Image: Flickr/ Brendan Bell

Why the Full House family is so important

At the end of February, Netflix released a new spin off series called Fuller House. You may not be like me and share my unprecedented love for 80s and 90s TV shows, so if you don’t know, this is the next generation series of Full House.

The premise of Full House follows a family after the death of the mother, leaving three little girls (DJ, Steph, and Michelle) and single dad (Danny). In the first episode, Danny’s best friend and his brother in law move in to help look after the girls.

The show follows the family as the girls grow up, and it’s heart-warming and charming in all the right ways. Also, Mary-Kate and Ashley Olsen play baby Michelle, and it will melt your heart.

Why I think this show was so progressive at the time it was made (1987-95) is because of the way it challenges normal family structures. Audiences fell in love with a family in which three men were the primary care-givers of these children.
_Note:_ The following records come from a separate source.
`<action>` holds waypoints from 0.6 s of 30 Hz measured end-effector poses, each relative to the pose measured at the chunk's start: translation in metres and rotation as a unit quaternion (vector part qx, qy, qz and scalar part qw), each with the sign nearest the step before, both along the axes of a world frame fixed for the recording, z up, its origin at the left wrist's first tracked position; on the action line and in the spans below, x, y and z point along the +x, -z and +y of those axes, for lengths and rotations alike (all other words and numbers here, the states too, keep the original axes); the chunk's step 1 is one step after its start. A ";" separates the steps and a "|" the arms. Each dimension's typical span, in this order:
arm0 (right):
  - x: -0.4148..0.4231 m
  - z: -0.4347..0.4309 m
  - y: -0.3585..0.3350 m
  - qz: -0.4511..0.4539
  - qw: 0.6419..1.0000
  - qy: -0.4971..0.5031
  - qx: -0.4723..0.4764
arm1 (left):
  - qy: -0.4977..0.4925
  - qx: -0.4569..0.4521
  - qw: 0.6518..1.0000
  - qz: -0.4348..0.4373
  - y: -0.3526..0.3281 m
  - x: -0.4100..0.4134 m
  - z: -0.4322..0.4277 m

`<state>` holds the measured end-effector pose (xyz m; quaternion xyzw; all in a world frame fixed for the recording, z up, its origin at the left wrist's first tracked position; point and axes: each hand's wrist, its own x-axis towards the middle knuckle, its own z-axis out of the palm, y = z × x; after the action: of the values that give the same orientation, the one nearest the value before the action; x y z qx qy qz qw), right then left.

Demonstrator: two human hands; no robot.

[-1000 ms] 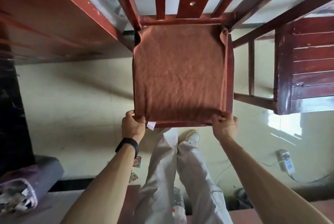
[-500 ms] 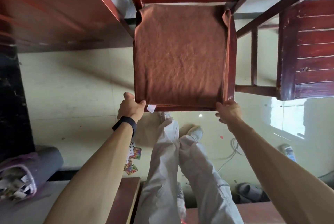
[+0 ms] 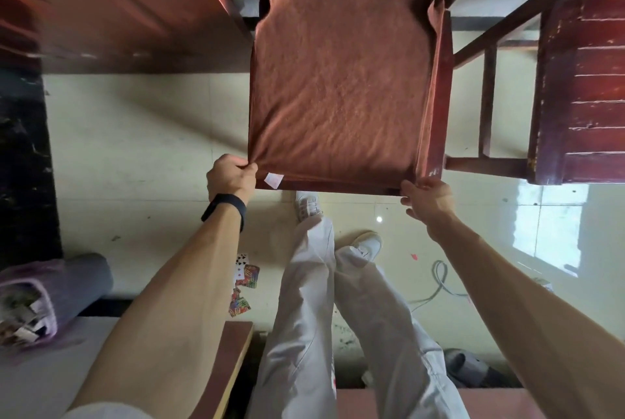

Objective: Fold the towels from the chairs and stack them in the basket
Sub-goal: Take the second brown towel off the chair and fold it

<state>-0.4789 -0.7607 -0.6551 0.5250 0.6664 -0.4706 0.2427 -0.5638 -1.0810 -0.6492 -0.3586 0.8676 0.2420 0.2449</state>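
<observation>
Shows a brown towel (image 3: 338, 80) spread flat across the seat of a red wooden chair (image 3: 355, 188), white tag (image 3: 273, 180) at its near-left corner. Finds the left hand (image 3: 231, 176), black wristband (image 3: 225, 207) behind it, pinching that corner, cloth puckered at the fingers. Places the right hand (image 3: 427, 200) at the near-right corner, fingers loosely extended by the front rail; cannot confirm a grip. Notes playing cards (image 3: 245, 278) on the tiled floor (image 3: 135, 148) below, red slatted furniture (image 3: 581, 80) at right.
</observation>
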 end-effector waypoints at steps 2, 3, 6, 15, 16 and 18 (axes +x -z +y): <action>-0.002 0.002 -0.005 0.000 1.000 0.013 -0.016 | 0.027 -0.016 1.000 0.000 -0.004 -0.002 -0.001; -0.004 0.003 -0.008 0.001 1.000 0.017 -0.021 | 0.029 -0.018 0.999 0.003 -0.006 -0.003 0.001; -0.015 0.006 -0.024 0.007 0.998 0.046 -0.037 | -0.046 0.053 0.997 -0.026 -0.013 -0.013 0.011; -0.041 0.043 -0.076 0.212 0.963 0.154 -0.059 | -0.326 0.516 0.792 0.013 -0.077 -0.023 -0.009; -0.035 0.043 -0.070 0.202 0.971 0.127 -0.029 | -0.316 0.505 0.804 0.005 -0.073 -0.016 -0.009; -0.018 0.040 -0.047 0.136 0.988 0.070 0.031 | -0.278 0.411 0.867 -0.044 -0.056 -0.001 -0.004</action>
<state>-0.4970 -0.7205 -0.6078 0.5091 0.6687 -0.5326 0.1001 -0.5648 -1.0851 -0.5935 -0.4618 0.5424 0.6191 0.3306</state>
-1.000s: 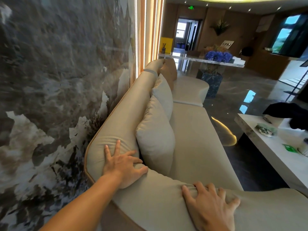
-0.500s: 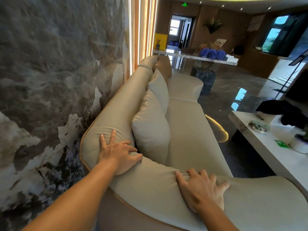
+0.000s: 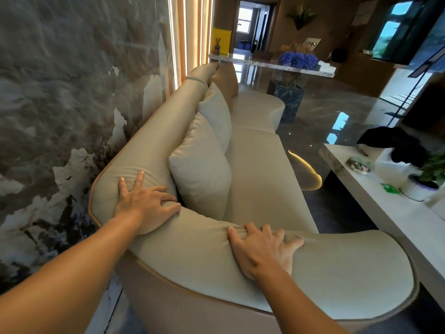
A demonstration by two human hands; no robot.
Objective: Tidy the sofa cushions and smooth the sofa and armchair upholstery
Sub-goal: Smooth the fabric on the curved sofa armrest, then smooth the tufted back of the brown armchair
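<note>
A long beige sofa [image 3: 260, 179] runs away from me along the marble wall. My left hand [image 3: 144, 203] lies flat with spread fingers on the rounded corner of its backrest, fabric creased around the fingers. My right hand [image 3: 262, 249] presses flat on the near armrest top, bunching a small wrinkle at the fingertips. Two pale cushions lean upright against the backrest: the near cushion [image 3: 202, 174] just beyond my left hand, the second cushion [image 3: 216, 114] behind it. A tan cushion [image 3: 225, 80] stands at the far end.
The marble wall [image 3: 60, 104] hugs the sofa's left side. To the right stands a white coffee table [image 3: 385, 203] with a potted plant [image 3: 426, 182], a dark garment [image 3: 395, 145] and small items. Glossy dark floor [image 3: 325, 112] lies between. A counter with blue flowers [image 3: 298, 60] stands far back.
Both hands stay pressed on the sofa top. My view has shifted slightly back and left, and my right hand has slid a little along the armrest, gathering a wrinkle.
</note>
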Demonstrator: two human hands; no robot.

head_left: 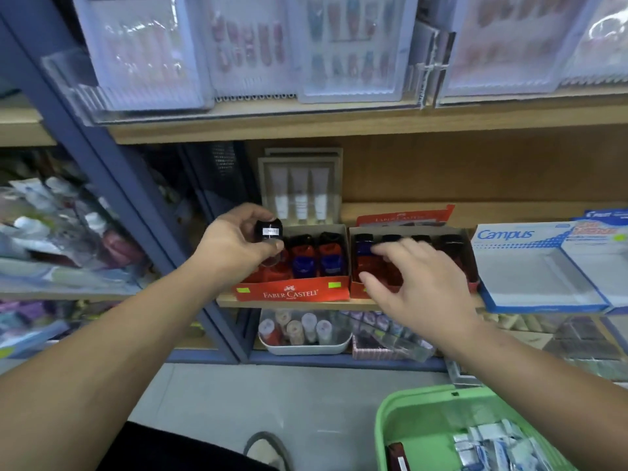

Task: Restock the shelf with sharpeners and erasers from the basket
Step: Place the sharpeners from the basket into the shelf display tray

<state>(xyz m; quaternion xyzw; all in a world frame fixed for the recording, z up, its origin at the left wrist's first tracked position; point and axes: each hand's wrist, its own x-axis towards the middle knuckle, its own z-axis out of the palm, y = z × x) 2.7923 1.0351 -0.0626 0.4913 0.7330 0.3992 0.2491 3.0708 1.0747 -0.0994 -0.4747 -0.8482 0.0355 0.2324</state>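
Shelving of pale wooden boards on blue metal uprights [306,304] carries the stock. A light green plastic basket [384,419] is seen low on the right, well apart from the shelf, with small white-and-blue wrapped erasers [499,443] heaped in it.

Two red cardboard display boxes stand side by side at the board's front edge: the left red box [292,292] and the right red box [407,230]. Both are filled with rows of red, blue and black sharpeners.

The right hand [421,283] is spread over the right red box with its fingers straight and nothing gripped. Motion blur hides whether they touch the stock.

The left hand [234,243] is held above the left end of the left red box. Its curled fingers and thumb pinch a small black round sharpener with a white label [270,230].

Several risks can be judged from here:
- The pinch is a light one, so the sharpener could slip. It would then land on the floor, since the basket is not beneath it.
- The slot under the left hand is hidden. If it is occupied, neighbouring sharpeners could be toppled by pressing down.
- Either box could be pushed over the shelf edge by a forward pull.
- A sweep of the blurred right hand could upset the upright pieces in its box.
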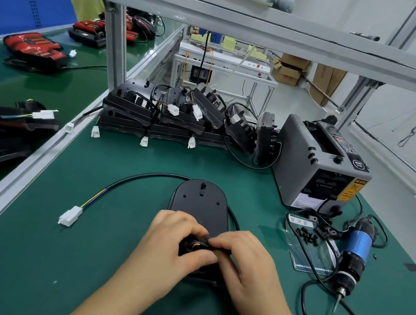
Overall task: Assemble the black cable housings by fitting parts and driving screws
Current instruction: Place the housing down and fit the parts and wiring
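While the black housing [199, 203] lies flat mid-mat [108, 263], left hand [174, 242] & right hand [243, 260] both pinch a small wired part [194, 244] at its near end; screwdriver [354, 253] lies apart, rt side.

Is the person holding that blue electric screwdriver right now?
No: the screwdriver lies on the green mat, apart from the left hand and right hand, which both grip a small black part at the housing.

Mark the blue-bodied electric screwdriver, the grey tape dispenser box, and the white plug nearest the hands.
blue-bodied electric screwdriver [358, 242]: head view, blue barrel.
grey tape dispenser box [297, 153]: head view, side panel.
white plug [71, 216]: head view, plug centre.
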The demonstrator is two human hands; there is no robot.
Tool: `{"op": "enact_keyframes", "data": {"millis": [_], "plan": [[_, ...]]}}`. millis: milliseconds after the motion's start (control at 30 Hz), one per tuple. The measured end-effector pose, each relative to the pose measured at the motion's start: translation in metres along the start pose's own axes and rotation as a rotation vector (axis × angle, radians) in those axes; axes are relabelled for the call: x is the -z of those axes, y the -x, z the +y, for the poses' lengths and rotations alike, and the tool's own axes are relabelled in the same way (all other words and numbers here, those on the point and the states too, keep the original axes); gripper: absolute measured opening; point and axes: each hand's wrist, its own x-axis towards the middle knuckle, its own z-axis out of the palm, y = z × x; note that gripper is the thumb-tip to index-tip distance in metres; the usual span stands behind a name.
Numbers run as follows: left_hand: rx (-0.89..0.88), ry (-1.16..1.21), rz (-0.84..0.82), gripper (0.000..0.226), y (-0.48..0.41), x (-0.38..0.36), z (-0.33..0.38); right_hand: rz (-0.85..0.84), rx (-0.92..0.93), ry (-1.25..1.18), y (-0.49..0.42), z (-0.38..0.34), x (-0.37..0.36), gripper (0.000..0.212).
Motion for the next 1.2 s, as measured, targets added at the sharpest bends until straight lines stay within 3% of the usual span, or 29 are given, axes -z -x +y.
{"op": "enact_keyframes", "data": {"millis": [267, 467, 533, 633, 833, 1033, 1200], "plan": [[0.005, -0.008, 0.061, 0.017, 0.0, -0.004, 0.002, -0.009, -0.106, -0.026, 0.002, -0.002, 0.002, 0.009], [0.071, 0.107, 0.103, 0.023, 0.004, -0.004, 0.003, -0.121, -0.315, -0.045, -0.002, -0.006, 0.006, 0.016], [0.116, 0.149, 0.065, 0.023, 0.004, -0.002, 0.004, -0.173, -0.379, -0.102, -0.006, -0.007, 0.006, 0.006], [0.151, 0.163, -0.016, 0.025, 0.002, 0.004, 0.005, -0.207, -0.466, -0.188, -0.011, -0.009, 0.006, 0.018], [0.076, 0.057, -0.079, 0.014, -0.008, 0.012, 0.0, -0.231, -0.519, -0.24, -0.015, -0.011, 0.01, 0.022], [0.096, 0.114, -0.026, 0.019, -0.006, 0.01, 0.001, -0.338, -0.561, -0.268, -0.023, -0.009, 0.015, 0.025], [0.115, 0.165, 0.141, 0.026, 0.001, -0.001, 0.004, -0.394, -0.592, -0.316, -0.03, -0.007, 0.019, 0.02]]}}
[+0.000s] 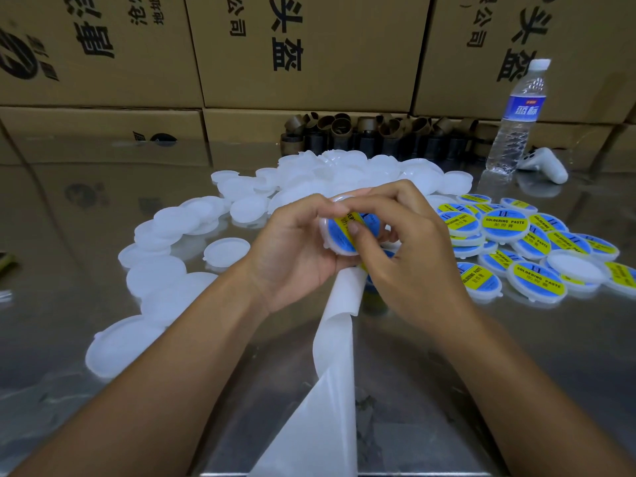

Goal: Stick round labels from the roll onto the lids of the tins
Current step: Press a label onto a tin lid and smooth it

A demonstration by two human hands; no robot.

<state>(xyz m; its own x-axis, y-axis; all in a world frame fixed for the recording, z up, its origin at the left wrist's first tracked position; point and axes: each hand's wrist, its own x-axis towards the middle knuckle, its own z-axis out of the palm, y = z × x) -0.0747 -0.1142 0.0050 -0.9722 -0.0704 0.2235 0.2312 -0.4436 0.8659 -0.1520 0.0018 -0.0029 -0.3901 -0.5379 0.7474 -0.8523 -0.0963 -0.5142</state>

While Full House, and now Fuller House, may not be as explicitly political, they inevitably are

‘Beyond Same-Sex Marriage’ is a document put together by a group from the LGBT community and allies from all manners of work (educators, writers, scholars etc.). In this document, the community sought to address the legal and economic privileges of traditional heterosexual families in America, as well as to legitimise and recognise “diverse kinds of partnerships, households, kinship relationships and families”.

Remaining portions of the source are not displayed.